■ Entries taken from a collection:
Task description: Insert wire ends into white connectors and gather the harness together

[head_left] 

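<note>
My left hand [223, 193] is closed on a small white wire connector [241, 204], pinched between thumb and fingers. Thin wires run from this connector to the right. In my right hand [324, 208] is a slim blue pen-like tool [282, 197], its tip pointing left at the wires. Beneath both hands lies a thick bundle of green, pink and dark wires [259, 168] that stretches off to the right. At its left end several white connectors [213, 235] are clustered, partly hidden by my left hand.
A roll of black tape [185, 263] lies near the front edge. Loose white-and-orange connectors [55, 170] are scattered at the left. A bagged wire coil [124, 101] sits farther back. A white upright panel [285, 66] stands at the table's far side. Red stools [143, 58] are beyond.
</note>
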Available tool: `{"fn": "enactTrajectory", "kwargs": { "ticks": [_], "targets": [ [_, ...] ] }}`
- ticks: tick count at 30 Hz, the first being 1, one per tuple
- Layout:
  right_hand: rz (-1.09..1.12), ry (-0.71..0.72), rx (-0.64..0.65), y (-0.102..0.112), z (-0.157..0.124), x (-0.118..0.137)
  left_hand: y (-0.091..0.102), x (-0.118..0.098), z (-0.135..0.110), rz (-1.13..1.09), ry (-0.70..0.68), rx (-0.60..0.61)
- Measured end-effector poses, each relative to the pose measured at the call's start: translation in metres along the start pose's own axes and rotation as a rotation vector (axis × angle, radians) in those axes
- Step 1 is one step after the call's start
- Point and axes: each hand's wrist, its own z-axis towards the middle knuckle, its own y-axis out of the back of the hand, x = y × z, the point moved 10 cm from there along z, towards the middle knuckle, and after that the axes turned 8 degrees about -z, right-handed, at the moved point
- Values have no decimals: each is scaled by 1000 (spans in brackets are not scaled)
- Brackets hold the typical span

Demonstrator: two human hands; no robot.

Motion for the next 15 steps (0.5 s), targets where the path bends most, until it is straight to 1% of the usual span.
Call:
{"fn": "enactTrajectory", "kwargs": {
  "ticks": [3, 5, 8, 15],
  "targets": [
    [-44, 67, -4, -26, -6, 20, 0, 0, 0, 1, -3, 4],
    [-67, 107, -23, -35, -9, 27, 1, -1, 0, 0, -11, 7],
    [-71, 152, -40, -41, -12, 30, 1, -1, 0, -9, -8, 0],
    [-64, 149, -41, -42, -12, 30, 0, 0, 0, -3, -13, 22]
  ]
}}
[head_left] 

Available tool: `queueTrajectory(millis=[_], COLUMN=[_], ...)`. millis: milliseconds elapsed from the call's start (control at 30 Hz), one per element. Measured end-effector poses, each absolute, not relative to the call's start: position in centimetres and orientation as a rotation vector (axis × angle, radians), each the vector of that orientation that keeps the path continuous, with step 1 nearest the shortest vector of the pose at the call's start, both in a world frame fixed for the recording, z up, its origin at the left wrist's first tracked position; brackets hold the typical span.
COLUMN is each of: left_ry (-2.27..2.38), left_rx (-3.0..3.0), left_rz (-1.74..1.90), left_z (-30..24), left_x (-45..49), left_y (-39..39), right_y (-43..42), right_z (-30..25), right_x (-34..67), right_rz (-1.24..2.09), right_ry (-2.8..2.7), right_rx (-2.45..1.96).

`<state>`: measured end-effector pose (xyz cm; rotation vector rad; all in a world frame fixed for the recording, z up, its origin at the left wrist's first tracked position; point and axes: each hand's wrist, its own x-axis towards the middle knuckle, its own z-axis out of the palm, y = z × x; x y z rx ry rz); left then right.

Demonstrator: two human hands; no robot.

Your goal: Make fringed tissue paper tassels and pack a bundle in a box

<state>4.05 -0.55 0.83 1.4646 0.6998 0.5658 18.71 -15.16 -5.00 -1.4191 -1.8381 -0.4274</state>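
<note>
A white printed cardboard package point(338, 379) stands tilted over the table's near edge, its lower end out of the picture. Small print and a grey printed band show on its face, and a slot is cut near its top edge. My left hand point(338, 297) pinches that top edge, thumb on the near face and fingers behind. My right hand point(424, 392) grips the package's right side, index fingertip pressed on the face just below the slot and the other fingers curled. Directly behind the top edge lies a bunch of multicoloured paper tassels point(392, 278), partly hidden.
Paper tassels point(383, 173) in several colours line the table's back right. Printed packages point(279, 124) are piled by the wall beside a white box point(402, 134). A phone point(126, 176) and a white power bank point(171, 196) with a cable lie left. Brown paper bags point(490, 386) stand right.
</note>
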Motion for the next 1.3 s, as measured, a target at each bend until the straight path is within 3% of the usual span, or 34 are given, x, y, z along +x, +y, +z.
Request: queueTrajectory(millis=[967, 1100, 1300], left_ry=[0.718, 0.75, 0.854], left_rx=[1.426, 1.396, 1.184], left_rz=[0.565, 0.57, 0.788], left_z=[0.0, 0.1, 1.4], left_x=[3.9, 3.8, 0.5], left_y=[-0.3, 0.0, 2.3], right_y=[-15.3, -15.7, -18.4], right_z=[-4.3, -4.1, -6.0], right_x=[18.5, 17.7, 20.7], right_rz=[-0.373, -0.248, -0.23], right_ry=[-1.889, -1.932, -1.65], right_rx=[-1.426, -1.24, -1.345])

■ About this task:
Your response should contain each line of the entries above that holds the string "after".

■ Exercise answer:
- Step 1 is one step after the call's start
- Point and axes: each hand's wrist, its own z-axis towards the middle knuckle, its own y-axis out of the back of the hand, x = y × z, the point moved 10 cm from there along z, towards the middle knuckle, and after that the axes turned 8 degrees about -z, right-handed, at the moved point

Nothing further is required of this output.